GLL: A Differentiable Graph Learning Layer for Neural Networks
Jason Brown, Bohan Chen, Harris Hardiman-Mostow, Jeff Calder, Andrea L. Bertozzi
TL;DR
This work introduces the Graph Learning Layer (GLL), a differentiable layer that integrates graph-based label propagation directly into neural network training. By deriving exact adjoint-based backpropagation through graph Laplace equations and similarity-graph construction, GLL jointly learns feature representations while performing graph-informed classification, replacing the traditional MLP head and softmax. The approach yields smoother embeddings, improved generalization, and notably stronger adversarial robustness across datasets and architectures, particularly at low label rates. Extensive experiments, including large-scale CIFAR-10 and EMNIST and ablations on toy and over-parameterized models, demonstrate the practical viability and benefits of end-to-end differentiable graph learning in deep networks.
Abstract
Standard deep learning architectures used for classification generate label predictions with a projection head and softmax activation function. Although successful, these methods fail to leverage the relational information between samples for generating label predictions. In recent works, graph-based learning techniques, namely Laplace learning, have been heuristically combined with neural networks for both supervised and semi-supervised learning (SSL) tasks.
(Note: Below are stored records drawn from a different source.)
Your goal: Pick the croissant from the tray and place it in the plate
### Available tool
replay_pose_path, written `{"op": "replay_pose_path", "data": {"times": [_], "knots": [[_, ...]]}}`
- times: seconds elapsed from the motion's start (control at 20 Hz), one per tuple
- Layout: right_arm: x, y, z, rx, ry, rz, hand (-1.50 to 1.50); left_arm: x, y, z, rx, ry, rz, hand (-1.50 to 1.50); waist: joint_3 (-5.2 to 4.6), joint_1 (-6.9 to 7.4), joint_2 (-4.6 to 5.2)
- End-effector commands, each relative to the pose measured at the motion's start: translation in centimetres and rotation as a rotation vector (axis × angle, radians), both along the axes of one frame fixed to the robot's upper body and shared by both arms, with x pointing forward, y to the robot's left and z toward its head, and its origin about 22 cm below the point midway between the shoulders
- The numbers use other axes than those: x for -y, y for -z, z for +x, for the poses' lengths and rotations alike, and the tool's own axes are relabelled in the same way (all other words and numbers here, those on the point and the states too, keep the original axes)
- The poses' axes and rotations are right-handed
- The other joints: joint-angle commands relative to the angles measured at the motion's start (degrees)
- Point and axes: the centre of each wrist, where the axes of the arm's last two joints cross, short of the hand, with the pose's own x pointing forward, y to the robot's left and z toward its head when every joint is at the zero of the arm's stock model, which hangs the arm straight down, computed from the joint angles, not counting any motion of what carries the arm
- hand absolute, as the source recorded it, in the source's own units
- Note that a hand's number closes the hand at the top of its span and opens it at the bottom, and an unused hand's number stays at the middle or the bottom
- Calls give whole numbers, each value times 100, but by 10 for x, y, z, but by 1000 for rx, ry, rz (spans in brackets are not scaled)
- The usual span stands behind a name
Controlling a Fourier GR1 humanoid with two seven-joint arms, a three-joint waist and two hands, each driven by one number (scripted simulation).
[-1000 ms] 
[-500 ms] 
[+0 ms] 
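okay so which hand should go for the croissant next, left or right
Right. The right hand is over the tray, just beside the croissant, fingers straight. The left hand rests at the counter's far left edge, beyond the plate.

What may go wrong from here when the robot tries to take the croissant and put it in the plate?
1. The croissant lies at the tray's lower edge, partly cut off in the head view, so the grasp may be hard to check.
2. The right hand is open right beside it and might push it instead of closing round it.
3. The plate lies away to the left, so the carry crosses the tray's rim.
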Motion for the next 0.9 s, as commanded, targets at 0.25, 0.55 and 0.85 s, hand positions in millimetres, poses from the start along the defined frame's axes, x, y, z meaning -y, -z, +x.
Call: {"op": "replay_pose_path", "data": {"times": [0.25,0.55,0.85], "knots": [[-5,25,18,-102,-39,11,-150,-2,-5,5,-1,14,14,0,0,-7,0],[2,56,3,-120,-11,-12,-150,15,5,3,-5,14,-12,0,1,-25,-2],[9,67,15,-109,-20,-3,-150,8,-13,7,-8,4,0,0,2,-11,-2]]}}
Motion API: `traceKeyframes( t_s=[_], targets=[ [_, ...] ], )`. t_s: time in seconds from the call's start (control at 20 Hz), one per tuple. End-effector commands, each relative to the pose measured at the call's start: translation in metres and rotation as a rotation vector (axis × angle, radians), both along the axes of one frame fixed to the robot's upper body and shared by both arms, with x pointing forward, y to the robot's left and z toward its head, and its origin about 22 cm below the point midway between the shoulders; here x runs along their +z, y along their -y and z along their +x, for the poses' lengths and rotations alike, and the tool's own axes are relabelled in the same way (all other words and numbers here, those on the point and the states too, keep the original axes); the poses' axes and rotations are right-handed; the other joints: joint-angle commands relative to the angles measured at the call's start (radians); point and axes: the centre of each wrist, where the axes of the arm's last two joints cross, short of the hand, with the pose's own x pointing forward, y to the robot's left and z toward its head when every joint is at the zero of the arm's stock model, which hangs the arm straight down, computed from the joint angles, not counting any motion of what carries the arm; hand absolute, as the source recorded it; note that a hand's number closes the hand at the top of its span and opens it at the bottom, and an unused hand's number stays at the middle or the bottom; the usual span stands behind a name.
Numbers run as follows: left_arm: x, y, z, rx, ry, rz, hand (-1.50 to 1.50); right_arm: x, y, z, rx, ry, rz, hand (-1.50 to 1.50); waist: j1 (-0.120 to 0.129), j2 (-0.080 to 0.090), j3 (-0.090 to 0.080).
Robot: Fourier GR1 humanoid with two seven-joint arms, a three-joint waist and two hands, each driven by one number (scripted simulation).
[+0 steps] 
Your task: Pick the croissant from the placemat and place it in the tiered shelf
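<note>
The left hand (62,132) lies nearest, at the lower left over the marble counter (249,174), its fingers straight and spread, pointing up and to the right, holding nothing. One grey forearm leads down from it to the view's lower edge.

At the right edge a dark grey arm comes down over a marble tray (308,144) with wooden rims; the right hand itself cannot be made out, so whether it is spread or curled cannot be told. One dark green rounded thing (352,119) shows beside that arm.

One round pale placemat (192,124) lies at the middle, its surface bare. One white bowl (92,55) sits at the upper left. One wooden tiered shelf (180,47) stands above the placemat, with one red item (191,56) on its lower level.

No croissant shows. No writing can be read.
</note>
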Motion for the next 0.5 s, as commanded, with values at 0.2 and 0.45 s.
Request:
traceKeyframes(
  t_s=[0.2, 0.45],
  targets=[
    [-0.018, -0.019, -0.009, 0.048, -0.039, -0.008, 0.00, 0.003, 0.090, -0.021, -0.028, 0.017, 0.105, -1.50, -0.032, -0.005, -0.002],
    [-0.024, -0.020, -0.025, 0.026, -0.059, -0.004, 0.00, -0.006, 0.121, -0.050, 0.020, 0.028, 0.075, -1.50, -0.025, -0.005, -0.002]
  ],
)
However, prior works approximate the gradient of the loss function with respect to the graph learning algorithm or decouple the processes; end-to-end integration with neural networks is not achieved. In this work, we derive backpropagation equations, via the adjoint method, for inclusion of a general family of graph learning layers into a neural network. The resulting method, distinct from graph neural networks, allows us to precisely integrate similarity graph construction and graph Laplacian-based label propagation into a neural network layer, replacing a projection head and softmax activation function for general classification task. Our experimental results demonstrate smooth label transitions across data, improved generalization and robustness to adversarial attacks, and improved training dynamics compared to a standard softmax-based approach.